指で触るぶんにはそれほど複雑な動作ではないので大丈夫だろうが、ペンではどうか? 実は筆者はペン入力デバイスにあまり信頼性を置いていなかったりする。思うように文字が書けたためしがないのだ。ところが、tx2005/CTのペン入力は想像以上のレベルに達していた。普通に文字が書けるのだ。紙に書きつけているような感じに近く、筆圧の強弱もしっかり表現される。tx2005/CTではワコム社の「ペナブル・デュアルタッチ」を利用していて、従来よりもセンサー出力を50%以上向上させているという。
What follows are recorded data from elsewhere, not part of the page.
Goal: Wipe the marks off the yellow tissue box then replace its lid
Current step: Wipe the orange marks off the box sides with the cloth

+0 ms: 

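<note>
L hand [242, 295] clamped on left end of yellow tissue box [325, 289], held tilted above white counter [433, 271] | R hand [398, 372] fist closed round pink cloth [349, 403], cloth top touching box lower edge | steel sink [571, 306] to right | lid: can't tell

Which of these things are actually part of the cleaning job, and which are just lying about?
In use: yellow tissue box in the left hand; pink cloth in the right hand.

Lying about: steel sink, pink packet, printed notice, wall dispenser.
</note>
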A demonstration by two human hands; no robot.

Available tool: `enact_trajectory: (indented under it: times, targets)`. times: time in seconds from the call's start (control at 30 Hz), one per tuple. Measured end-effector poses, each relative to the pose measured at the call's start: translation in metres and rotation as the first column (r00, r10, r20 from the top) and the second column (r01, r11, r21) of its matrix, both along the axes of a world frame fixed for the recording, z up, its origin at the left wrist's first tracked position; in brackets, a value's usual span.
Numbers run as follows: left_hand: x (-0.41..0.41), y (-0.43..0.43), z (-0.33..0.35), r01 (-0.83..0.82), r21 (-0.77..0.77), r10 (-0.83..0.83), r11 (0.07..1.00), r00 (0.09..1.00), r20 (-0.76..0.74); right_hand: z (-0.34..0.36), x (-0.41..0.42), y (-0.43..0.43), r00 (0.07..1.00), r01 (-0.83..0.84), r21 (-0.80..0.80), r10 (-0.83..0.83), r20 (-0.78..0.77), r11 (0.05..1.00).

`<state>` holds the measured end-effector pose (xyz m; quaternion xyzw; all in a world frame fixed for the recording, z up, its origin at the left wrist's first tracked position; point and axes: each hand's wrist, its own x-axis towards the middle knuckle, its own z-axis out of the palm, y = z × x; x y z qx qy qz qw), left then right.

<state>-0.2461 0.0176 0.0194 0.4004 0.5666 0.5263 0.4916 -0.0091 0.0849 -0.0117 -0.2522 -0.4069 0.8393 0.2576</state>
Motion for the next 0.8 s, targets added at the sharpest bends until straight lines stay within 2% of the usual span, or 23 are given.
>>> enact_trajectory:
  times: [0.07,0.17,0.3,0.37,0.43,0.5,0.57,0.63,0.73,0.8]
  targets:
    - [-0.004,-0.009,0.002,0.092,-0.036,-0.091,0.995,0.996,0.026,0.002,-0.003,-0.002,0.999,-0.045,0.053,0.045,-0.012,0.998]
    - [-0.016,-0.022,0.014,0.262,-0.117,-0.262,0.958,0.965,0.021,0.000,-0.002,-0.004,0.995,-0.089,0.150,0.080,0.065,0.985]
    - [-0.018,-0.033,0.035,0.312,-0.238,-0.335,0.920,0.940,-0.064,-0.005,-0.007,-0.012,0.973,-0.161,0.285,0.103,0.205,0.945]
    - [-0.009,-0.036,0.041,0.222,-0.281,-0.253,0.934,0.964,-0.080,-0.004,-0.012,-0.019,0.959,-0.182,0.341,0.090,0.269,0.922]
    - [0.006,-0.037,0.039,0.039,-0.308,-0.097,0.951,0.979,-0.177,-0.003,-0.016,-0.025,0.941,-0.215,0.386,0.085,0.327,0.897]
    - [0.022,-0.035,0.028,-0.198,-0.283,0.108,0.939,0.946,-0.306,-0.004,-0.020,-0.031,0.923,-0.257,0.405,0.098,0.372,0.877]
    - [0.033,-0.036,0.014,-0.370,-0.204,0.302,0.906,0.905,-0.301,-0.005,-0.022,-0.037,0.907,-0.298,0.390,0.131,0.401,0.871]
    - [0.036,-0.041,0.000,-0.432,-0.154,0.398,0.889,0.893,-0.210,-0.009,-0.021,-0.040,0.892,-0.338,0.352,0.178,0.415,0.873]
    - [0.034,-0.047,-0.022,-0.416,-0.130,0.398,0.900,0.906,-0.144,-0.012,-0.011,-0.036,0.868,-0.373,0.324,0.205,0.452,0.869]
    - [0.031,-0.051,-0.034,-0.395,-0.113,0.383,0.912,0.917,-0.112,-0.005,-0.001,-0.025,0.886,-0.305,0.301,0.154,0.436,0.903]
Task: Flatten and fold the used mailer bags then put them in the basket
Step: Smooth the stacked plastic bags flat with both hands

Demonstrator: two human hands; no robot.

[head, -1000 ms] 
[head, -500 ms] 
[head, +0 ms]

ペンが近づくとタッチ機能のほうがオフになったりもして、それぞれの機能がかぶることもない。
180度回転するディスプレーの蝶番部分はガッシリとしたツクリで動作に不安はない。表示に関しても、上下左右の方向をワンタッチで切り替えられるボタンが付いている。接続するインターフェースの位置によっては、切り替えたほうが使いやすくなるので、この配慮はなかなか見事だ。
最小構成価格では、CPUがTurion 64 X2 TL57(1.9GHz)、メモリーが512MB×2、HDDが120GB、光学ドライブはスーパーマルチの固定で9万9960円。CPUをTurion 64 X2 TL60(2.0GHz)にアップグレードし、メモリーを2GBに増設、Webカメラと指紋認証機能を付けても11万3610円だ。重さが約2kgあり、軽量ノートPCというわけにはいかないが、現時点で考えられるさまざまな機能が埋め込まれている。